Allowlist churn: new entries per week, stale entries per quarter, reviewed entries per quarter.
Channel engagement: is the on-call actually reading the findings, or have they muted the channel?

Dynamic allowlisting ≠ blanket suppression¶

The anti-pattern is suppressing whole rules or whole endpoints to quiet the channel. The allowlist must be narrow enough that a new bug in the same endpoint still trips the detector. From patterns/dynamic-allowlist-for-safe-exposure: scope to (endpoint × field × value-shape × optional role), not (endpoint × anything).

Adjacent failure modes¶

Silent suppression without audit. When an allowlist suppresses a finding, it should still show up in the triage dashboard at lower severity, so over-broad suppressions are visible.
Allowlist drift. Temporary suppressions added during incident response are never removed. Ownership + expiry dates on every entry solve this.
Re-detecting already-known bugs. If a finding is filed as a ticket but not suppressed, it keeps firing daily until the fix ships. The pipeline should support a "known, tracked, do not re-page" state.
FP rate as cost-of-doing-business. Treating FPs as inherent rather than a product quality problem of the detector itself keeps the detector below engineer-trust threshold forever.

Context sensitivity¶

Figma emphasizes that not all sensitive-data exposures are equally problematic: "By using a dynamic configuration, we could quickly tune detection rules without redeploying services." The detector's notion of severity must be tunable out-of-band so triage can prioritize the genuinely risky.

Seen in¶

sources/2026-04-21-figma-visibility-at-scale-sensitive-data-exposure — Figma Response Sampling's explicit first-class design treatment of FP management: dynamic allowlisting, rigorous triage, runtime-tunable detection rules.
sources/2026-01-15-github-when-protections-outlive-their-purpose — GitHub's 2026-01-15 post-mortem on rate-limit / abuse-protection false positives generated by stale emergency mitigations.
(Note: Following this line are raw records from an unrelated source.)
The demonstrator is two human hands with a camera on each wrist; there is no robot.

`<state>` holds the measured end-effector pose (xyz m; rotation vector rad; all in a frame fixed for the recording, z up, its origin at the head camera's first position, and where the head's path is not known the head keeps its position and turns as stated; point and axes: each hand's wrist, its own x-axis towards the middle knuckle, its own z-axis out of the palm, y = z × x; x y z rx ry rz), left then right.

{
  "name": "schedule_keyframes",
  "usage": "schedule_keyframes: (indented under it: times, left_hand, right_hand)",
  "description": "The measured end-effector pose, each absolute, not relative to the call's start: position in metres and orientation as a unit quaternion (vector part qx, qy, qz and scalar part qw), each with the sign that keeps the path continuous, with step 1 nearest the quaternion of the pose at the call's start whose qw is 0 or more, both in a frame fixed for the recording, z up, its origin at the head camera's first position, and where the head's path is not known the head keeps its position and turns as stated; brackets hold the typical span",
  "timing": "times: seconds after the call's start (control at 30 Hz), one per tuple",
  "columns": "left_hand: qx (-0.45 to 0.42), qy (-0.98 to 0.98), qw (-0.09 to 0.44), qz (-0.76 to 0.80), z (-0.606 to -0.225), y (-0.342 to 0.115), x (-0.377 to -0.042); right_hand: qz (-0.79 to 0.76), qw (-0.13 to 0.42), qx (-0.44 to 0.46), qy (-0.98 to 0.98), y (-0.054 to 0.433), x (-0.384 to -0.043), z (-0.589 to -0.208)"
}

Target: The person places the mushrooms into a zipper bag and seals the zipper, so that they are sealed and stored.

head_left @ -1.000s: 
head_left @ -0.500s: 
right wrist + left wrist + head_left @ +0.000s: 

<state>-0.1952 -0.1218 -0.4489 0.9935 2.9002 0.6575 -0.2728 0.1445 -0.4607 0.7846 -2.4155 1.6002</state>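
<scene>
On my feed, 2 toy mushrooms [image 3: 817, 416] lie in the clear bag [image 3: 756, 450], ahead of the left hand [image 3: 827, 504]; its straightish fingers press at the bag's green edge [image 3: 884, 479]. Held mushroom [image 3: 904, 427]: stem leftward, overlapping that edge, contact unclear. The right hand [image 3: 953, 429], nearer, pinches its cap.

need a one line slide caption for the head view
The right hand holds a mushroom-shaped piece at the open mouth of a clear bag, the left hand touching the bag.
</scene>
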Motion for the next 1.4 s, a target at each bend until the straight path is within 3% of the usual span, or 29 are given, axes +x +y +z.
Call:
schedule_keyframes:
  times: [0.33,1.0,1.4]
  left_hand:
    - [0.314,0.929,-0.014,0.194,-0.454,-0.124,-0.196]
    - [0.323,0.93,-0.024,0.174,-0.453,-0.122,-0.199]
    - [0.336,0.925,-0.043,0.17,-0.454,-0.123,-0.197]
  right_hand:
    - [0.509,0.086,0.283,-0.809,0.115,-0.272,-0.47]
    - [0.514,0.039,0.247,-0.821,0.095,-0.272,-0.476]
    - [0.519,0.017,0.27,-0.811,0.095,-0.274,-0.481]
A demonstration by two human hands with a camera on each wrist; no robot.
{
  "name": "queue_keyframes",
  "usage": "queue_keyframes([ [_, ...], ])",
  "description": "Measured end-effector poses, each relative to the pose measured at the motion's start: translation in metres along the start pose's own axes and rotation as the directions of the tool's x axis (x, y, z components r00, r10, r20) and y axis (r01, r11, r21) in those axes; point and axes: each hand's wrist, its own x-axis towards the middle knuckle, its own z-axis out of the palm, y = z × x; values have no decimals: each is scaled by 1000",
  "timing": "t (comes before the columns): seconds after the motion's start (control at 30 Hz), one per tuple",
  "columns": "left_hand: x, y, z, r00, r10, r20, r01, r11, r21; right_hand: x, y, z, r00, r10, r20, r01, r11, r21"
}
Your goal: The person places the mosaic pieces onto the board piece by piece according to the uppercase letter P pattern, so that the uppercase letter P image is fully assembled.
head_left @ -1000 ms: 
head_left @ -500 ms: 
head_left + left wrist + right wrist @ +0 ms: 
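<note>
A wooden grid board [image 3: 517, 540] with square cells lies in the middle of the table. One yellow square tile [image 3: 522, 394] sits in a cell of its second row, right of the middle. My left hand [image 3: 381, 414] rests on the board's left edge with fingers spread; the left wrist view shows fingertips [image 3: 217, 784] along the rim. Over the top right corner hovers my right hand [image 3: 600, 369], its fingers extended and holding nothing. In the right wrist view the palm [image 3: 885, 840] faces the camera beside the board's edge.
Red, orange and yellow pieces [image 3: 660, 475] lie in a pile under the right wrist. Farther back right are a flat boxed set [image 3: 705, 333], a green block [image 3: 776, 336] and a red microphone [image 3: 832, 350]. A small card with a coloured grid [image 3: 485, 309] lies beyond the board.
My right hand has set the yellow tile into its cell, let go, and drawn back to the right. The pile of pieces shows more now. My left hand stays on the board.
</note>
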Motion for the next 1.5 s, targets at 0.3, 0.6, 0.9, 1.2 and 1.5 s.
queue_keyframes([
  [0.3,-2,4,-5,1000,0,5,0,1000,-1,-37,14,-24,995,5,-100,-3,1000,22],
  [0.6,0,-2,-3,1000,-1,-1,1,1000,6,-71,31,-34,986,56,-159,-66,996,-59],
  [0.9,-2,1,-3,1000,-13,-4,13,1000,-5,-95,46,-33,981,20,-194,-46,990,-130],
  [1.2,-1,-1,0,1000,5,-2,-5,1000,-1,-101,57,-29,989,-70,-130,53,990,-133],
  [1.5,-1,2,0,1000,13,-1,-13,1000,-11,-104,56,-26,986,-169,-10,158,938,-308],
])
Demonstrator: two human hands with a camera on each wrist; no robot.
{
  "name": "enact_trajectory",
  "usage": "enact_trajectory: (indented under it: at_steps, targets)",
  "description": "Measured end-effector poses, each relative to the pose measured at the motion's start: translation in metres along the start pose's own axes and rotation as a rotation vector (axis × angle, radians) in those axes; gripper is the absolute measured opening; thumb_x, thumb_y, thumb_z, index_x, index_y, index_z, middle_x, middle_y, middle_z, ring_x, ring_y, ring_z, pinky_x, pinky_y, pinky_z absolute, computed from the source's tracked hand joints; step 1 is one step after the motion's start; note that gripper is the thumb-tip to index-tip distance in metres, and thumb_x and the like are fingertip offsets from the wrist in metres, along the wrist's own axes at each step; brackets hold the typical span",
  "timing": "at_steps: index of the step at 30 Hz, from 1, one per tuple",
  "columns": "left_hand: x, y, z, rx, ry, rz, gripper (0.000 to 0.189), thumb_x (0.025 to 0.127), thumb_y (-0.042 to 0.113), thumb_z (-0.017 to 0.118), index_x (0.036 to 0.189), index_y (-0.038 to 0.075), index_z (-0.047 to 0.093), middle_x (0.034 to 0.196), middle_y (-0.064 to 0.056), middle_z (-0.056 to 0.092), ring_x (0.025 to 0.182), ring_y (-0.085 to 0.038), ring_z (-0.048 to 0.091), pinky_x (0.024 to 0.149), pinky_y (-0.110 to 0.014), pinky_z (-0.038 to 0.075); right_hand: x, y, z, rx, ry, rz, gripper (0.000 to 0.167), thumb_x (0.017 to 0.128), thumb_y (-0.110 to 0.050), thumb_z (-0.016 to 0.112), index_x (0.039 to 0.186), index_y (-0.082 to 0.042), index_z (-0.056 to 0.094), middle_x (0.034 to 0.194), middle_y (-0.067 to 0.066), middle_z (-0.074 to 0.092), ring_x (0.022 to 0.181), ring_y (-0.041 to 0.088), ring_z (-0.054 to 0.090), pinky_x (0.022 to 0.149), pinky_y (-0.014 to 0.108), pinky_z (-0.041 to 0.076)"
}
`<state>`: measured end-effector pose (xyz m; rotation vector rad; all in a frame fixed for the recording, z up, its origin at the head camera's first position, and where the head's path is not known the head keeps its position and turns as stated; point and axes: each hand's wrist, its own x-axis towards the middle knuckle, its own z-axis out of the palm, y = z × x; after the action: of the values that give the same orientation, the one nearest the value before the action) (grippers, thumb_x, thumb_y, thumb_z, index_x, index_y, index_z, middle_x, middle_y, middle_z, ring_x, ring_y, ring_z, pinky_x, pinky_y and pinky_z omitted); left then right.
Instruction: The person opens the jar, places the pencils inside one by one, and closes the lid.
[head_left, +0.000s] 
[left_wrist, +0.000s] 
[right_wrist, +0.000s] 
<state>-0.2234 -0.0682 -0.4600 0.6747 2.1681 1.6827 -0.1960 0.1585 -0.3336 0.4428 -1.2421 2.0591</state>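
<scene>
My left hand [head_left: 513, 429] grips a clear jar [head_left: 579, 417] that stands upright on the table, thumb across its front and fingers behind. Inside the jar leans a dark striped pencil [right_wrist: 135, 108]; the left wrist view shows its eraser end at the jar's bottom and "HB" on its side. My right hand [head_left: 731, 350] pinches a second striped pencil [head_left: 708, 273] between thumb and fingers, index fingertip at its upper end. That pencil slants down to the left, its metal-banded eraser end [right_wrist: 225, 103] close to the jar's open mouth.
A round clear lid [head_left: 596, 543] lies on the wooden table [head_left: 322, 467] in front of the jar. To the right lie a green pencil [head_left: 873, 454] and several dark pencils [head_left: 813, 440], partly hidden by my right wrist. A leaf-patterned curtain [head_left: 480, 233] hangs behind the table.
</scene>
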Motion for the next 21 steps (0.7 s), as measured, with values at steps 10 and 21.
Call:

The composite-signal design (fingerprint AND business-logic) kept the aggregate FP rate at 0.003–0.004 % of total traffic, but within the fingerprint-matched population the FP rate was 0.5–0.9 % and within the both-matched population it was 100 %. The drift happened silently — FP rate was not tracked per-rule, so detection landed via external user reports rather than internal telemetry. Canonicalises the temporal axis of FP management: every composite rule ages as threat patterns evolve and legitimate-traffic populations shift. Pairs with concepts/incident-mitigation-lifecycle and patterns/expiring-incident-mitigation at the lifecycle- discipline end, and patterns/cross-layer-block-tracing at the per-rule-telemetry end. Three-workstream remediation: visibility across protection layers; incident mitigations temporary by default; post-incident practices that re-evaluate emergency controls.